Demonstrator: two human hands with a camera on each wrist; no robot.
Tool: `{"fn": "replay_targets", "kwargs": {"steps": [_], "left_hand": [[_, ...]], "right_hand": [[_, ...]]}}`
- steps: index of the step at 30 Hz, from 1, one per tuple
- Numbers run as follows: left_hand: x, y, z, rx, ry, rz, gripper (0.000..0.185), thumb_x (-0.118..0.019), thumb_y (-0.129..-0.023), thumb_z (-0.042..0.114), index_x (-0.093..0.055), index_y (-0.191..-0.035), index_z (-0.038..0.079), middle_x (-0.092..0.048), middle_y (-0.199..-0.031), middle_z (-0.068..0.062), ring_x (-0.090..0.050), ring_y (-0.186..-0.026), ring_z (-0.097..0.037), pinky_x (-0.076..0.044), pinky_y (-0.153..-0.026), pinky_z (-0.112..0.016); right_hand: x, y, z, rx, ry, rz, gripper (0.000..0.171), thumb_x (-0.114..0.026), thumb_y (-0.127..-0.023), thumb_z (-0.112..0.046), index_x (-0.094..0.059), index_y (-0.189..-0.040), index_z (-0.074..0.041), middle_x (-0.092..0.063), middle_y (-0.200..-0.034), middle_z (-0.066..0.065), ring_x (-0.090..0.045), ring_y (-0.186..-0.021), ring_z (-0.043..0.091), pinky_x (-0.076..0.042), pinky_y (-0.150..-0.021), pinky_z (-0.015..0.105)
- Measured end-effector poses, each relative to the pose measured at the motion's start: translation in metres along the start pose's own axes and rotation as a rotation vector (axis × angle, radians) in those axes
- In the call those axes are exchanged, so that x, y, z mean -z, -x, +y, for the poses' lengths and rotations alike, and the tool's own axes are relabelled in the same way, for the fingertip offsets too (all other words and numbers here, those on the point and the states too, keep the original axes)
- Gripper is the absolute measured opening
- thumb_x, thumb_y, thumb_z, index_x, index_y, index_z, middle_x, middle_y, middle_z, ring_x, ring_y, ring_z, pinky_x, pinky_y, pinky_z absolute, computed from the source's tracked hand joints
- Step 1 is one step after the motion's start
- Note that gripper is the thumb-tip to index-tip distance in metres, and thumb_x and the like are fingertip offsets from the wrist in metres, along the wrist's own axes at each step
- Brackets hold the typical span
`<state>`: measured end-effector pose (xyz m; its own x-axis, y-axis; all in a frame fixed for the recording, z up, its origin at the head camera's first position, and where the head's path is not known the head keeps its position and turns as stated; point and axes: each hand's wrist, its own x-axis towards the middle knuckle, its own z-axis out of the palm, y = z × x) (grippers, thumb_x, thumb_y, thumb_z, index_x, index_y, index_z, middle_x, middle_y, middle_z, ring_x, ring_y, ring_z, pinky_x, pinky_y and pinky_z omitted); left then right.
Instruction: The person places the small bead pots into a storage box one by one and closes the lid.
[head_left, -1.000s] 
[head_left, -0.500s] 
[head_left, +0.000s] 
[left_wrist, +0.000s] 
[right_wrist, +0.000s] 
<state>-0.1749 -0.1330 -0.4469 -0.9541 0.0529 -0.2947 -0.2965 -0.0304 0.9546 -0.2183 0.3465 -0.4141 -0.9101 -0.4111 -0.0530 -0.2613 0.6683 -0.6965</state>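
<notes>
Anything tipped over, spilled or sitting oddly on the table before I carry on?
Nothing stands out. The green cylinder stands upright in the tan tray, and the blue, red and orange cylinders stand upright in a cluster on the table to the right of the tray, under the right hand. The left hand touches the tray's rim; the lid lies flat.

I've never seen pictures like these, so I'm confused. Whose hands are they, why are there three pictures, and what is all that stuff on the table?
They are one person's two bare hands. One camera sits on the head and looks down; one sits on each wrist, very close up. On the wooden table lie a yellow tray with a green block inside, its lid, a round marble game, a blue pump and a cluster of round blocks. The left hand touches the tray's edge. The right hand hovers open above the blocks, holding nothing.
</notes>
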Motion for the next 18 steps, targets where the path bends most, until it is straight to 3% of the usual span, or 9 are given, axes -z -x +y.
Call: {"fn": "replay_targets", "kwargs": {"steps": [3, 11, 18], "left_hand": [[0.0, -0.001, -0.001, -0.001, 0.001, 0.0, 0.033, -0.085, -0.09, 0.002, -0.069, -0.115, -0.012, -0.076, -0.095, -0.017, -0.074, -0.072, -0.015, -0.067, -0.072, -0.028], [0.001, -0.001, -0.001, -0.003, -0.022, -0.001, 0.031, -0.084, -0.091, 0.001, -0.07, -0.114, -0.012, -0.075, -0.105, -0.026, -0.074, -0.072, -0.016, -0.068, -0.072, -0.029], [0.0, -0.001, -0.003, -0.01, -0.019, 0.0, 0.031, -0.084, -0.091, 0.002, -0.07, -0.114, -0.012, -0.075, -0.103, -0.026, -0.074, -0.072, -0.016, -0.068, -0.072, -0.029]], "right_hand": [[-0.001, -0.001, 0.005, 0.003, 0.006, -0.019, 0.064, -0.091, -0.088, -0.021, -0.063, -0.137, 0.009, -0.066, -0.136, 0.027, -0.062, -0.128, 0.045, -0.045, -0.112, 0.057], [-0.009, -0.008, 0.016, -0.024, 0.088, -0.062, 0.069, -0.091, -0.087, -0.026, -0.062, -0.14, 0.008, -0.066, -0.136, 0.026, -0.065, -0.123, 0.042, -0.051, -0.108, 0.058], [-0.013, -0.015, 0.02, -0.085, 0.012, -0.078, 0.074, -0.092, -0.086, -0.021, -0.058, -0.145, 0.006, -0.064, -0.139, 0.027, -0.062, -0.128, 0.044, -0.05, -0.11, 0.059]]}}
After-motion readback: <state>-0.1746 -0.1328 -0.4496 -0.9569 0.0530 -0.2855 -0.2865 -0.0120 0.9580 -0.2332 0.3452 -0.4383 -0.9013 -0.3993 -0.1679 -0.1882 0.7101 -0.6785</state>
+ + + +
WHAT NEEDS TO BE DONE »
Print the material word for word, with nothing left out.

REPLY TO THE EXERCISE »
Demonstrator: two human hands with a camera on each wrist; no robot.
Tool: `{"fn": "replay_targets", "kwargs": {"steps": [_], "left_hand": [[_, ...]], "right_hand": [[_, ...]]}}`
- steps: index of the step at 30 Hz, from 1, one per tuple
- Numbers run as follows: left_hand: x, y, z, rx, ry, rz, gripper (0.000..0.185), thumb_x (-0.118..0.019), thumb_y (-0.129..-0.023), thumb_z (-0.042..0.114), index_x (-0.093..0.055), index_y (-0.191..-0.035), index_z (-0.038..0.079), middle_x (-0.092..0.048), middle_y (-0.199..-0.031), middle_z (-0.068..0.062), ring_x (-0.090..0.050), ring_y (-0.186..-0.026), ring_z (-0.097..0.037), pinky_x (-0.076..0.044), pinky_y (-0.153..-0.026), pinky_z (-0.112..0.016); right_hand: x, y, z, rx, ry, rz, gripper (0.000..0.171), thumb_x (-0.114..0.026), thumb_y (-0.127..-0.023), thumb_z (-0.112..0.046), index_x (-0.094..0.059), index_y (-0.189..-0.040), index_z (-0.074..0.041), middle_x (-0.092..0.063), middle_y (-0.200..-0.034), middle_z (-0.066..0.065), ring_x (-0.090..0.045), ring_y (-0.186..-0.021), ring_z (-0.043..0.091), pinky_x (-0.076..0.042), pinky_y (-0.150..-0.021), pinky_z (-0.015..0.105)
- Measured end-effector poses, each relative to the pose measured at the motion's start: translation in metres along the start pose's own axes and rotation as a rotation vector (axis × angle, radians) in those axes
- In the call those axes are exchanged, so that x, y, z mean -z, -x, +y, for the poses' lengths and rotations alike, and the tool's own axes are relabelled in the same way, for the fingertip offsets too (all other words and numbers here, those on the point and the states too, keep the original axes)
- Gripper is the absolute measured opening
- thumb_x, thumb_y, thumb_z, index_x, index_y, index_z, middle_x, middle_y, middle_z, ring_x, ring_y, ring_z, pinky_x, pinky_y, pinky_z absolute, computed from the source's tracked hand joints
- Step 1 is one step after the motion's start
- Note that gripper is the thumb-tip to index-tip distance in metres, and thumb_x and the like are fingertip offsets from the wrist in metres, along the wrist's own axes at each step
- Brackets hold the typical span
`<state>`: measured end-effector pose (xyz m; its own x-axis, y-axis; all in a frame fixed for the recording, z up, its origin at the head camera's first position, and where the head's path is not known the head keeps its position and turns as stated; point and axes: each hand's wrist, its own x-axis towards the middle knuckle, its own z-axis out of the palm, y = z × x) (grippers, thumb_x, thumb_y, thumb_z, index_x, index_y, index_z, middle_x, middle_y, middle_z, ring_x, ring_y, ring_z, pinky_x, pinky_y and pinky_z omitted); left then right.
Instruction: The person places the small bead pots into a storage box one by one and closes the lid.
[head_left, -1.000s] 
[head_left, -0.500s] 
[head_left, +0.000s] 
[left_wrist, +0.000s] 
[right_wrist, +0.000s] 
<state>-0.1749 -0.1330 -0.4469 -0.9541 0.0529 -0.2947 -0.2965 -0.0304 0.9546 -0.2183 0.3465 -0.4141 -0.9101 -0.4111 -0.0530 -0.2613 0.6683 -0.6965</state>
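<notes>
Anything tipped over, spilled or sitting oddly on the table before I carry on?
Nothing stands out. The green cylinder stands upright in the tan tray, and the blue, red and orange cylinders stand upright in a cluster on the table to the right of the tray, under the right hand. The left hand touches the tray's rim; the lid lies flat.

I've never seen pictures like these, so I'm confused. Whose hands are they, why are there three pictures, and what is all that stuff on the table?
They are one person's two bare hands. One camera sits on the head and looks down; one sits on each wrist, very close up. On the wooden table lie a yellow tray with a green block inside, its lid, a round marble game, a blue pump and a cluster of round blocks. The left hand touches the tray's edge. The right hand hovers open above the blocks, holding nothing.
</notes>
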Motion for the next 18 steps, targets where the path bends most, until it is straight to 3% of the usual span, or 9 are given, axes -z -x +y.
Call: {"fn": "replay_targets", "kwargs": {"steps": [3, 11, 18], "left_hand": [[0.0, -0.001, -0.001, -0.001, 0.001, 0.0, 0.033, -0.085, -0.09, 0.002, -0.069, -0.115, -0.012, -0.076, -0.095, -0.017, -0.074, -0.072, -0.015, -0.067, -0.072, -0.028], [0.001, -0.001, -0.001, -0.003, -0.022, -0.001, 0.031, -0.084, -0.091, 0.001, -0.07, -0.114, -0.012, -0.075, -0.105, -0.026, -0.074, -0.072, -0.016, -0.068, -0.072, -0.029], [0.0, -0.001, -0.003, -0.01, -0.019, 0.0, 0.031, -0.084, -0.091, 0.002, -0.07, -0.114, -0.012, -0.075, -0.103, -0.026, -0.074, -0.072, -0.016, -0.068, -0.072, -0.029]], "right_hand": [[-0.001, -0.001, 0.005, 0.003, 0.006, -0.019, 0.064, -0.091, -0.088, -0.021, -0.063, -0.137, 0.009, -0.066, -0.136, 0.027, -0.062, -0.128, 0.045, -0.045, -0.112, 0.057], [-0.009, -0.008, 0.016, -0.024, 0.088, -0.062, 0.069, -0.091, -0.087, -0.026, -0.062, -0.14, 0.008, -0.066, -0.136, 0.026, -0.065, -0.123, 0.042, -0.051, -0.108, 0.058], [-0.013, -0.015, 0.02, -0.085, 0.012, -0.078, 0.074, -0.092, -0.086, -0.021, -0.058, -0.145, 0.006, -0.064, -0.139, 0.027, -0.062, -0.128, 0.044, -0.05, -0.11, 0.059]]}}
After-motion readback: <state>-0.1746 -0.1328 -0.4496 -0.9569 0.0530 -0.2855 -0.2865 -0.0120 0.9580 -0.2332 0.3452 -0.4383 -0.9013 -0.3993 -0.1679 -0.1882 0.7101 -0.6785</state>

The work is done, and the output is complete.